Every line below is to be set down again exactly; any image stays out.

══════════════════════════════

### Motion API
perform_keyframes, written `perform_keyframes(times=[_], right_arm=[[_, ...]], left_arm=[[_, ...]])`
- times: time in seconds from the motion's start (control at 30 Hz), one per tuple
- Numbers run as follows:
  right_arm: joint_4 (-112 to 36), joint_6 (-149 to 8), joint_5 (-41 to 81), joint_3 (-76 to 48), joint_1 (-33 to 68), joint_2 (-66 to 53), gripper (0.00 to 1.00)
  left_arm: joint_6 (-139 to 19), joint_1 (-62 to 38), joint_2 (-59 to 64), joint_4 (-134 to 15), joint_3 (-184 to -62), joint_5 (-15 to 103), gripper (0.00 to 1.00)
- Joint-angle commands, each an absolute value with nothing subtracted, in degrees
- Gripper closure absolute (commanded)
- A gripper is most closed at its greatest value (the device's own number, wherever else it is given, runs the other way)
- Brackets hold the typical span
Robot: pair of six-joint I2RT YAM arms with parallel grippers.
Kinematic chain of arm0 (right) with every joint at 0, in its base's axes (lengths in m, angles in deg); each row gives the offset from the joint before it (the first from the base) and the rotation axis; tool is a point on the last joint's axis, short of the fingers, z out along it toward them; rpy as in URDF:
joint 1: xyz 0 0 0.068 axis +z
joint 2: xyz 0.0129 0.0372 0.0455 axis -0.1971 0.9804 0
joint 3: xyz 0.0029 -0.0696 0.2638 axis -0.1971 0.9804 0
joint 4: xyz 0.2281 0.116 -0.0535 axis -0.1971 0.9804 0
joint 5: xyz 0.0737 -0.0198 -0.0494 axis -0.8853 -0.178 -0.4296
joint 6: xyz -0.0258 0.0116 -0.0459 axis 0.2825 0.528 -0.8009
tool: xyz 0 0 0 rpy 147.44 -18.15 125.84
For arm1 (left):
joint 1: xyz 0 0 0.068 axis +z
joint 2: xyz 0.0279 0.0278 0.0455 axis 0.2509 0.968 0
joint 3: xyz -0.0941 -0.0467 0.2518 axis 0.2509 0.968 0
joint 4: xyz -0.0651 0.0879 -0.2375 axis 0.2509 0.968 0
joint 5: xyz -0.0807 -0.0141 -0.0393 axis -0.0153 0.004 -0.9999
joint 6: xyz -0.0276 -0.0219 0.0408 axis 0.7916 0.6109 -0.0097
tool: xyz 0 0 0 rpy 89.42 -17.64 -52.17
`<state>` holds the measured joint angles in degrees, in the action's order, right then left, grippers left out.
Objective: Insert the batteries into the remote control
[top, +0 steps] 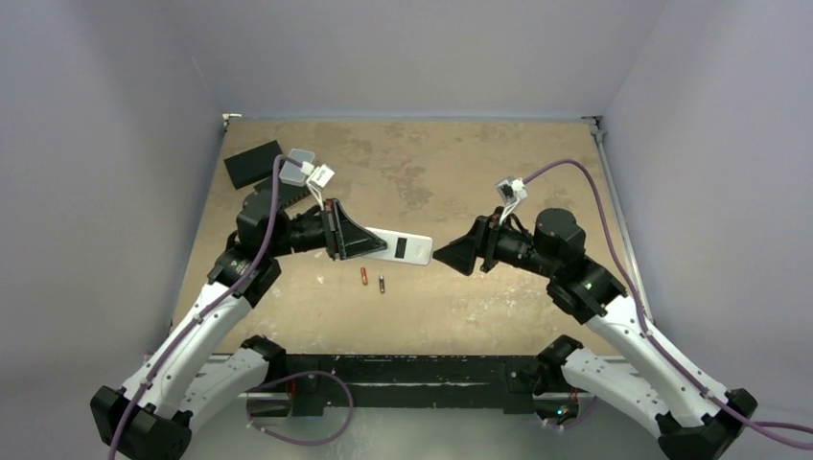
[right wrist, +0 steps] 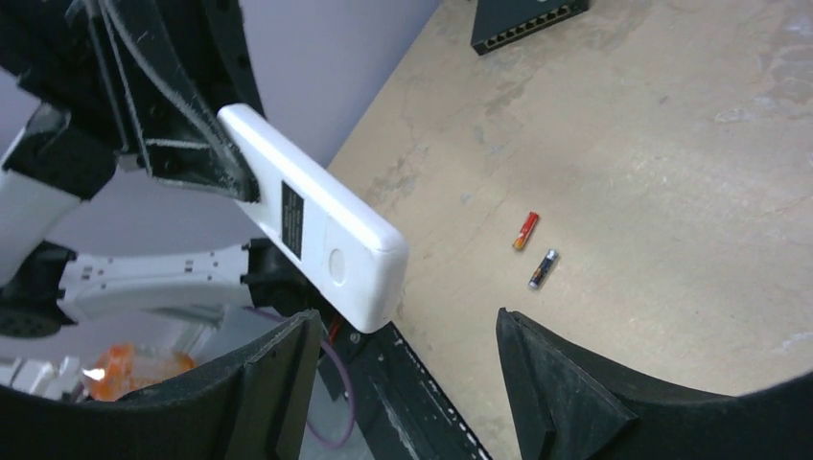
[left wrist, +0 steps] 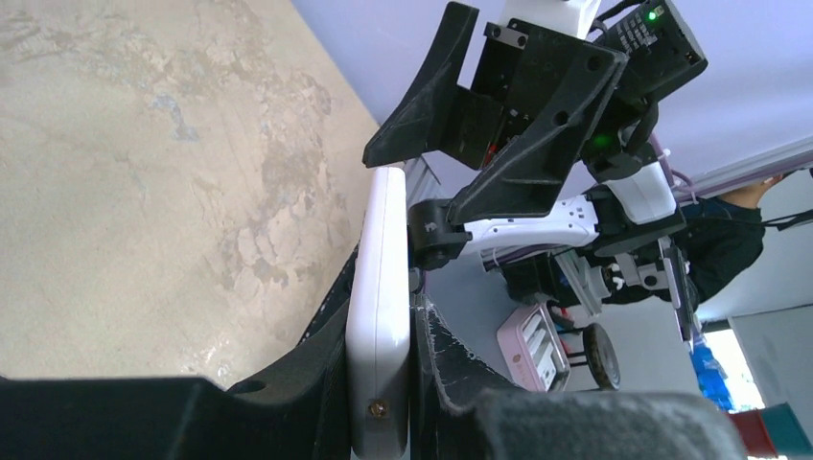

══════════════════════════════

• _RESULT OF THE EXERCISE_:
### Motion API
perform_keyframes, written `perform_keyframes(times=[_], right_arm=[[_, ...]], left_arm=[[_, ...]])`
- times: time in seconds from the motion's start (control at 30 Hz), one per tuple
- Numbers run as follows:
  right_arm: joint_4 (-112 to 36), joint_6 (-149 to 8), joint_5 (-41 to 81), joint_3 (-76 to 48), joint_1 (-33 to 68), joint_2 (-66 to 53), gripper (0.00 to 1.00)
  left_arm: joint_6 (-139 to 19), joint_1 (-62 to 38), joint_2 (-59 to 64), joint_4 (-134 to 15), joint_3 (-184 to -62), joint_5 (-15 to 103), gripper (0.00 to 1.00)
- Joint-angle commands, each an absolute value with nothing subtracted, in degrees
- Gripper closure absolute (commanded)
- A gripper is most closed at its greatest value (the device's own number, wherever else it is given, runs the other way)
- Brackets hold the typical span
Robot: pair of six-joint I2RT YAM arms with parallel grippers.
Kinematic chain of arm0 (right) with every joint at 0, in its base's axes (lengths in m, angles in deg); each row gives the offset from the joint before it (the first from the base) and the rotation axis; tool is a point on the last joint's axis, short of the fingers, z out along it toward them; rpy as in URDF:
joint 1: xyz 0 0 0.068 axis +z
joint 2: xyz 0.0129 0.0372 0.0455 axis -0.1971 0.9804 0
joint 3: xyz 0.0029 -0.0696 0.2638 axis -0.1971 0.9804 0
joint 4: xyz 0.2281 0.116 -0.0535 axis -0.1971 0.9804 0
joint 5: xyz 0.0737 -0.0198 -0.0494 axis -0.8853 -0.178 -0.4296
joint 6: xyz -0.0258 0.0116 -0.0459 axis 0.2825 0.528 -0.8009
tool: xyz 0 0 0 rpy 147.44 -18.15 125.84
For arm1 (left):
joint 1: xyz 0 0 0.068 axis +z
joint 2: xyz 0.0279 0.0278 0.0455 axis 0.2509 0.968 0
joint 3: xyz -0.0941 -0.0467 0.2518 axis 0.2509 0.968 0
joint 4: xyz -0.0651 0.0879 -0.2375 axis 0.2509 0.968 0
joint 5: xyz -0.0807 -0.0141 -0.0393 axis -0.0153 0.004 -0.9999
joint 6: xyz -0.0276 -0.0219 0.0408 axis 0.7916 0.6109 -0.0097
tool: xyz 0 0 0 rpy 89.42 -17.64 -52.17
`<state>` holds the measured joint angles in degrees, in the action's order, right then left, grippers left out.
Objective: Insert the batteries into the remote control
[top, +0 steps] 
[right wrist, +0 steps] 
[left wrist, +0 steps] 

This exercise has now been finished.